VOCE
Il giallo
14.11.2018 - 18:00
Il cold case del delta sugli schermi Mediaset. Il giallo dell’omicidio impunito di Willy Branchi è stato affrontato dal programma di Italia Uno “Le Iene”. Il programma condotto da Alessia Marcuzzi si è occupato, e lo farà anche in una seconda puntata, del caso riaperto a 30 anni di distanza e che ha visto finire indagato un parroco, accusato di non aver rivelato informazioni importanti sull’autore di un delitto terribile e raccapricciante. L’omicidio impunito è quello di Willy Branchi, avvenuto a Goro nel 1988 e le cui immagini non censurate sono comparse nel servizio mandato in onda martedì sera su Italia Uno. Nel delta ferrarese, l’inviato Antonino Monteleone ha incontrato i protagonisti della “battaglia per la verità” sulla morte del giovane di Goro, a due passi dal Polesine, trucidato nel settembre del 1988 da qualcuno che, dopo 30 anni, è ancora impunito e, soprattutto, coperto dall’atteggiamento omertoso di concittadini che, a detta di molti, saprebbero molto di più di quello che fanno credere. “Sono in duemila a sapere chi è stato”, ha ribadito spesso don Tiziano Bruscagin, parroco che all’epoca dei fatti era a Goro e che ora svolge il suo servizio pastorale vicino a Cavarzere. Raggiunto da “Le Iene” ha detto di aver “bisogno di pace”.

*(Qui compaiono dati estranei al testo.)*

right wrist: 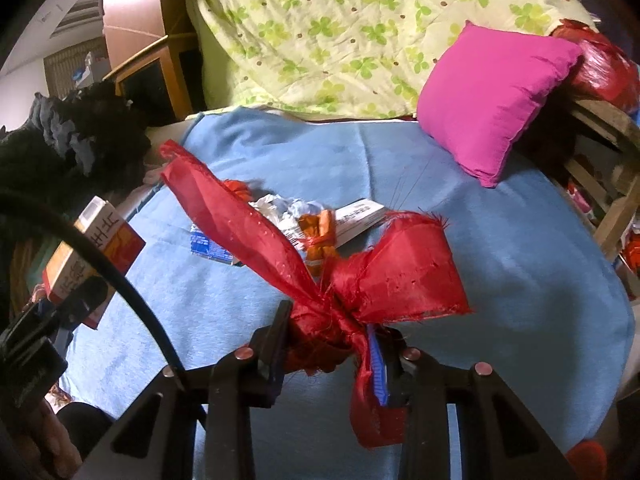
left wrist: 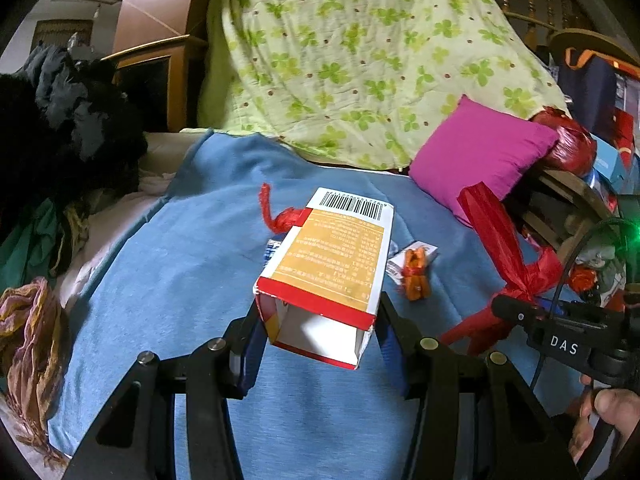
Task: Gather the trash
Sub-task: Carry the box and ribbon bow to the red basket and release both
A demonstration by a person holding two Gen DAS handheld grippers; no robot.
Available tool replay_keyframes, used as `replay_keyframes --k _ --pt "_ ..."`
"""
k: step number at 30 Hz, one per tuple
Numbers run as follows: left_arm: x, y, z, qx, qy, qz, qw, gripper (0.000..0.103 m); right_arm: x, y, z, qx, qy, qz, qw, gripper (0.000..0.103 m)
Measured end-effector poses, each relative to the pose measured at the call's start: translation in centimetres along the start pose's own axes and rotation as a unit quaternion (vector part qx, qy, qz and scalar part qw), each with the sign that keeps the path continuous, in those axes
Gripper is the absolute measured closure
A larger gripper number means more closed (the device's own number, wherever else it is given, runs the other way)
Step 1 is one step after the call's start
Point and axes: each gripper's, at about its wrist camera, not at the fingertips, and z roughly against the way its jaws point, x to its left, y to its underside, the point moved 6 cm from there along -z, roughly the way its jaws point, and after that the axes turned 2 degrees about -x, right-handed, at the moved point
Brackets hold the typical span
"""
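Nearest the lens in the left wrist view, the left gripper [left wrist: 320, 320] has its fingers [left wrist: 250, 344] partly open and clamped on the sides of an empty open-ended cardboard carton with red trim, an orange label and a barcode [left wrist: 328, 256], held clear of the blue fleece blanket [left wrist: 160, 280] that covers the bed. In the right wrist view the right gripper [right wrist: 334, 344] has its fingers [right wrist: 276, 340] nearly closed on the knot of a crumpled red satin ribbon bow [right wrist: 352, 280], whose loops and tails spread above and below the grip.

So two pieces of trash appear to be picked up and in hand, and neither has been dropped anywhere yet; no bin or bag shows in either picture, so where they go cannot be told.

More remains on the blanket at mid-frame: a twisted orange foil wrapper [right wrist: 320, 236], a small white printed card [right wrist: 356, 216] just beside it, a wad of crumpled white paper [right wrist: 284, 208], a blue printed sachet [right wrist: 208, 246] and a scrap of red plastic [left wrist: 280, 212] beyond the carton. The task looks well short of finished.

Both grippers tilt downward toward the bed, side by side, each showing at the edge of the other's view; a hand [left wrist: 608, 416] shows at the lower right on the right gripper's handle.

Farther back lie a magenta square cushion [right wrist: 488, 96] at the right and a pale green clover-print quilt [right wrist: 340, 28] across the top.
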Motion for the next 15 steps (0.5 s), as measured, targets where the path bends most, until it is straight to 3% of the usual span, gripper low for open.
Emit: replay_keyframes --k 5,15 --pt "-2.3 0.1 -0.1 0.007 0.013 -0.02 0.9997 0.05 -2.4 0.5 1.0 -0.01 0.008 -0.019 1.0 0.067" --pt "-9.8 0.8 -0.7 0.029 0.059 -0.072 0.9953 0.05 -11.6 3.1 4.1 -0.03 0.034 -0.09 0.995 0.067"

Come lui, anche Antonello Veronesi e Antonio Biolcati si si sono rifugiati nel silenzio. Insieme a Italo Mantovani, i due avevano raccontato agli inquirenti di aver visto la notte dell’omicidio il giovane Willy in compagnia di Valeriano Forzati, l’uomo su cui si erano concentrate le prime fallimentari indagini. Con Luca Branchi, il legale Simone Bianchi, il giornalista Nicola Bianchi e l’investigatore Davide Tuzzi, l’inchiesta di Italia Uno ha ricostruito decenni di cronache giudiziarie, tentando di arrivare a dichiarazioni utili ai potenziali testimoni, come all’ex sarto del paese, persona indicata da don Bruscagin. Per l’anziano, che è stato raggiunto nella sua bottega, Willy non sarebbe stato il primo giovane amante dell’assassino. Inoltre, la pista da seguire sarebbe secondo lui quella della droga, con Willy coinvolto come “galoppino” di uno spacciatore della zona. Un’ipotesi su cui l’avvocato Bianchi nutre molti dubbi. Effettivamente il racconto dell’ex sarto è apparso piuttosto confuso: “Ho paura del sistema, temo che qualcuno possa incendiarmi la casa, meglio se andate via”, ha detto allontanando la troupe. “Goro non è un posto facile, la comunità è molto chiusa e unita, difficilmente ci si sbottona”, sostiene da tempo l’investigatore privato assunto dalla famiglia, Tuzzi. Chissà che le foto del corpo nudo e livido di Willy, e quelle del suo viso deforme e irriconoscibile, forato dal chiodo metallico di una pistola da macello, mostrate ancora una volta in tutta la loro crudezza, possano smuovere chi ha ancora paura della verità. “Ho guardato quegli scatti 27 anni dopo la morte di mio fratello - racconta Luca - sono peggio di un pugno nello stomaco”.